Allobates humilis
- Conservation status: Endangered (IUCN 3.1)

Scientific classification
- Kingdom: Animalia
- Phylum: Chordata
- Class: Amphibia
- Order: Anura
- Family: Aromobatidae
- Genus: Allobates
- Species: A. humilis
- Binomial name: Allobates humilis (Rivero, 1978)
- Synonyms: Colostethus humilis Rivero, 1978

= Allobates humilis =

- Authority: (Rivero, 1978)
- Conservation status: EN
- Synonyms: Colostethus humilis Rivero, 1978

Species of frog

Allobates humilis (common name: Bocono rocket frog) is a species of frog in the family Aromobatidae.
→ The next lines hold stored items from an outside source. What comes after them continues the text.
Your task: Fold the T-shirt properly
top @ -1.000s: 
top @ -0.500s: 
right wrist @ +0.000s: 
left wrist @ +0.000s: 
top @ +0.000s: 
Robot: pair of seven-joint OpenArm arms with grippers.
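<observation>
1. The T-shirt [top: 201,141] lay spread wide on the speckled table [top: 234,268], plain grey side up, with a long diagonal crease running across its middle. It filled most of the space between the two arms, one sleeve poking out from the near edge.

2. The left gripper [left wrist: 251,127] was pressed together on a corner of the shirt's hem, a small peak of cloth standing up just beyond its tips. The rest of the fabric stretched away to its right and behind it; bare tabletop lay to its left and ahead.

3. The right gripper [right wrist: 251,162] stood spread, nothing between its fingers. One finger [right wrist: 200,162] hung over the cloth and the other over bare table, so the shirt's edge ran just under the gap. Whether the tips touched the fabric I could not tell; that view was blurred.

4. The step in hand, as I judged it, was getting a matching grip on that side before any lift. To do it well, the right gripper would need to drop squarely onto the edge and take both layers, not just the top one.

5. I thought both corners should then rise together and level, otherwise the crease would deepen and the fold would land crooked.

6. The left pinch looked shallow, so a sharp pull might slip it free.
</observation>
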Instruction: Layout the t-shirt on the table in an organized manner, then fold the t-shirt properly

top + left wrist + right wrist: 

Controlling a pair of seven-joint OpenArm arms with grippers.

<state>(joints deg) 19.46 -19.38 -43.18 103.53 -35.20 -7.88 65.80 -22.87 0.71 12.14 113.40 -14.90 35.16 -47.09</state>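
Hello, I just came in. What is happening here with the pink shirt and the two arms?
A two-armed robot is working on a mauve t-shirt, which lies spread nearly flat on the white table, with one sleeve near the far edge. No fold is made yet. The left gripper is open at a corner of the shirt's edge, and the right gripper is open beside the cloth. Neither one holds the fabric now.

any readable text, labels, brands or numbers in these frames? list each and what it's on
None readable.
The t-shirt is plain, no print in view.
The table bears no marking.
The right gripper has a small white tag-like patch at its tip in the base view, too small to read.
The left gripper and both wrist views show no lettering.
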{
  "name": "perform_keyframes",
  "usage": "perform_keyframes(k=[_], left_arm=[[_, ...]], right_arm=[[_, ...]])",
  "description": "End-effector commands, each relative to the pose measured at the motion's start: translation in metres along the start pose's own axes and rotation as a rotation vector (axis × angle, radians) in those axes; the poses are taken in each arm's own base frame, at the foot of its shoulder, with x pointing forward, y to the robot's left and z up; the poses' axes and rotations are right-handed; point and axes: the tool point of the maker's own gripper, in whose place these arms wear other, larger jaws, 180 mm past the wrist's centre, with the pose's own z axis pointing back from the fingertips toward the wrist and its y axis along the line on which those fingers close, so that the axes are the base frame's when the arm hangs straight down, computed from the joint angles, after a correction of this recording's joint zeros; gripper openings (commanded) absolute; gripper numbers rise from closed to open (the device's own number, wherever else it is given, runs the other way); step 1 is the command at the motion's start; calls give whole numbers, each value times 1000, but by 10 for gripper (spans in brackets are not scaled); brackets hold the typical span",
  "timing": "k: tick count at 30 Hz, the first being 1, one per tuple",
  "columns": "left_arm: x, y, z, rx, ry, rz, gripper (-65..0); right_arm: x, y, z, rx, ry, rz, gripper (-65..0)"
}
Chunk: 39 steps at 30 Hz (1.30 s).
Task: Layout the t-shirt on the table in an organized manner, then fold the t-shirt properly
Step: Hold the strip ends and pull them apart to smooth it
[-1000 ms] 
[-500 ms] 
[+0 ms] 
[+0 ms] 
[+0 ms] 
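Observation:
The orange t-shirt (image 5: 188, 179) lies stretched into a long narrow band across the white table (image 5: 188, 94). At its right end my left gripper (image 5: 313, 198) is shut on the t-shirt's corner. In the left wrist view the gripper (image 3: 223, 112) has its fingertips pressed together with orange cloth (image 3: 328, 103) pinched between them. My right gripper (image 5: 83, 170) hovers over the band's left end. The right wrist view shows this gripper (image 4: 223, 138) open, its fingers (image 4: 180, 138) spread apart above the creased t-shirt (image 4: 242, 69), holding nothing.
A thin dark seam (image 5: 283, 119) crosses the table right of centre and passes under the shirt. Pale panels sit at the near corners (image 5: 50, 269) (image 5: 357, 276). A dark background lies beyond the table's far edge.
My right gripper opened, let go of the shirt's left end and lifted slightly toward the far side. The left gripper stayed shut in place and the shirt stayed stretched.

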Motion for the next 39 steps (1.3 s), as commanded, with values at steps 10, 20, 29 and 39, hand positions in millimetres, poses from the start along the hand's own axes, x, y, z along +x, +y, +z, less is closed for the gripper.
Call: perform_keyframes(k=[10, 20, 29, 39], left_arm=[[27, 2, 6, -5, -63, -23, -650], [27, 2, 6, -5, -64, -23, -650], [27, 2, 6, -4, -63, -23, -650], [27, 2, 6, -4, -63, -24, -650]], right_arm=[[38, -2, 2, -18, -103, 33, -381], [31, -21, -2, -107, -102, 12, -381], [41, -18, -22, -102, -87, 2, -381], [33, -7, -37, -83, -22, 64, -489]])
It is endemic to western Venezuela where it is known from the Trujillo and Barinas states.

==Habitat==
Its natural habitats are seasonal montane forest and cloud forest in the Venezuelan Andes, where it has been observed between 1100 and 1470 meters above sea level. This locally common frog is associated with temporary ponds.

This frog has been observed in one protected park: Parque Nacional Guaramacal.

==Threats==
The IUCN classifies this frog as endangered. It is threatened by habitat loss in favor of human habitation and infrastructure; the lagoon at the type locality (near Boconó) has already disappeared.